## Your instructions
Nothing in the listing below should change; retype it as is.

## Dataset excerpt
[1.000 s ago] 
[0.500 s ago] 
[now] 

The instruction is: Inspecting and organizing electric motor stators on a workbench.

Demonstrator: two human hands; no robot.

## Solution to this task
[1.000 s ago] 
[0.500 s ago] 
[now] 

The instruction is: Inspecting and organizing electric motor stators on a workbench.

Demonstrator: two human hands; no robot.

That concludes the exercise.